Successful Business Model Transformation: From Disruption to Leadership
Silicon Valley is changing faster than ever before. In order to get ahead in this dynamic environment while driving to dominance in markets, companies have shifted away from piecemeal changes by taking a holistic approach to business model transformation. As global business and the environment changes significantly, it is critical to adapt and evolve rapidly. What do companies need to focus on in order to compete effectively, and how should they approach this successfully?
Emotional Intelligence: The Essential Tool for Successful Digital Transformation
Digital transformation and disruptive technologies must happen so quickly, it is natural for people to focus on the technology details; however, successful change is dependent on the people involved – how they adapt and execute. Essentially, Emotional Intelligence is a set of practical tools that enable managers to develop people-based skills. This session offers several tools that participants can immediately begin using to help their teams achieve digital transformation success.
How to have a builders mindset even (or especially) during uncertain times?
How do you pivot during COVID when your core business (rides for Uber) is down 70% YoY (Year on Year) and we are in uncertain times? Turns out – there is a lot we can do. If your core DNA is building, if you hire well (raise the bar and continue to advocate for that), if you have a resilient culture, if you have a builders mind-set, then you can always count on your strengths and pivot quickly. Not just during challenging times but especially during challenging times.

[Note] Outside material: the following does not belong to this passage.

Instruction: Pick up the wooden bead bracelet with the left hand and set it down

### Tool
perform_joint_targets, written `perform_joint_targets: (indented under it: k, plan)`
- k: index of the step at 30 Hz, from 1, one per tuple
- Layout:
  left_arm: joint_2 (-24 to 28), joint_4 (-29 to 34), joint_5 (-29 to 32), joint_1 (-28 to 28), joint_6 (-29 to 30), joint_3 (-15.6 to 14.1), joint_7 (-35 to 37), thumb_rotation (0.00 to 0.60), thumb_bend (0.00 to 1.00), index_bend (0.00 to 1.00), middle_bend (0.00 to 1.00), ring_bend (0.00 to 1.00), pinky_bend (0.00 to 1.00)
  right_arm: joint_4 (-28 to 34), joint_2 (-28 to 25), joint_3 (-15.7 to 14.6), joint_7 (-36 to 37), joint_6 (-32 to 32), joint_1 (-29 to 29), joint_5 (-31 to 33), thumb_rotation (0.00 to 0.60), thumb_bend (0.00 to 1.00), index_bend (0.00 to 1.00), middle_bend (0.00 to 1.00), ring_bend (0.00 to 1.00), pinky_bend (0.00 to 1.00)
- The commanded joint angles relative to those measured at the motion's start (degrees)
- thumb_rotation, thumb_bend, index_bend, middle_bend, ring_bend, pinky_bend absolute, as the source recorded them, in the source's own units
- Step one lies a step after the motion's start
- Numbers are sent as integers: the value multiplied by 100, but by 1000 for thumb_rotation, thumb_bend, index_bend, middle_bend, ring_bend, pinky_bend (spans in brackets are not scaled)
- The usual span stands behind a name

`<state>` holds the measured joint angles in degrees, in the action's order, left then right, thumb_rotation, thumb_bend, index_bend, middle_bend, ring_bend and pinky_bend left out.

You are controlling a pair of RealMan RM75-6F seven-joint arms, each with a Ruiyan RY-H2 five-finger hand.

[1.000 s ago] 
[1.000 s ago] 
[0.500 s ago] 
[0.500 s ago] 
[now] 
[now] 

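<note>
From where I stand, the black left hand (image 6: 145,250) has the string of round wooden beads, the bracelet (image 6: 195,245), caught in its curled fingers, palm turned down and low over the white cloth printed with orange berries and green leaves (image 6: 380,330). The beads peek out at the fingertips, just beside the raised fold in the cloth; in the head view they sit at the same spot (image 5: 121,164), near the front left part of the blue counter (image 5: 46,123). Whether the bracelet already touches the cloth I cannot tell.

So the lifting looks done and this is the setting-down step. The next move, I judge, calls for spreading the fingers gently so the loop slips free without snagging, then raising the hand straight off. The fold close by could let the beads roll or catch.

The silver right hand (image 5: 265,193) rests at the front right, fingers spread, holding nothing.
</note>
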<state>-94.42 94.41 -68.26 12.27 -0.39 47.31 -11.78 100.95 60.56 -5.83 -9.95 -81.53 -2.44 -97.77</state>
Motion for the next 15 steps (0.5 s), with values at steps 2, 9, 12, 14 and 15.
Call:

Digital Transformation: Business and Technical Considerations for the C-Suite
Digital transformation can happen at any time and at any scale, starting with either one small workload or launching an entire business service in response to market demand. Testing the elasticity of your data services without the right solution, during a global demand bursts, is like testing the sails of a boat during a category-3 hurricane, expect the unexpected. Business applications must ride-out the fluctuations in demand seamlessly, and at the lowest total cost, as employees and partner ecosystems push the accelerator to keep things moving in the right direction. Digital transformation happens exactly because of change; that’s the point. We exist at NetApp, to provide digital transformation through hybrid cloud data services. Let’s explore…
New Opportunities for Partnerships between Silicon Valley and Europe from 2021 and beyond
The Covid-19 pandemic has significantly changed the way businesses can strategize cross-border partnerships, opening more opportunities than it has created economic challenges. From virtualization of work, allowing lower entry barriers in new niches, to lower operating costs. The differences between continental markets were reduced by the fact that customers are now living a more similar lifestyle. Europe and the Americas have already historic commonalities when it comes to digital transformation. The next 2-5 years promise to open new chances of bilateral deals for innovation partnerships between companies that want to explore new territories with new allies. And a few areas in technology seem to point where the most growth can be developed.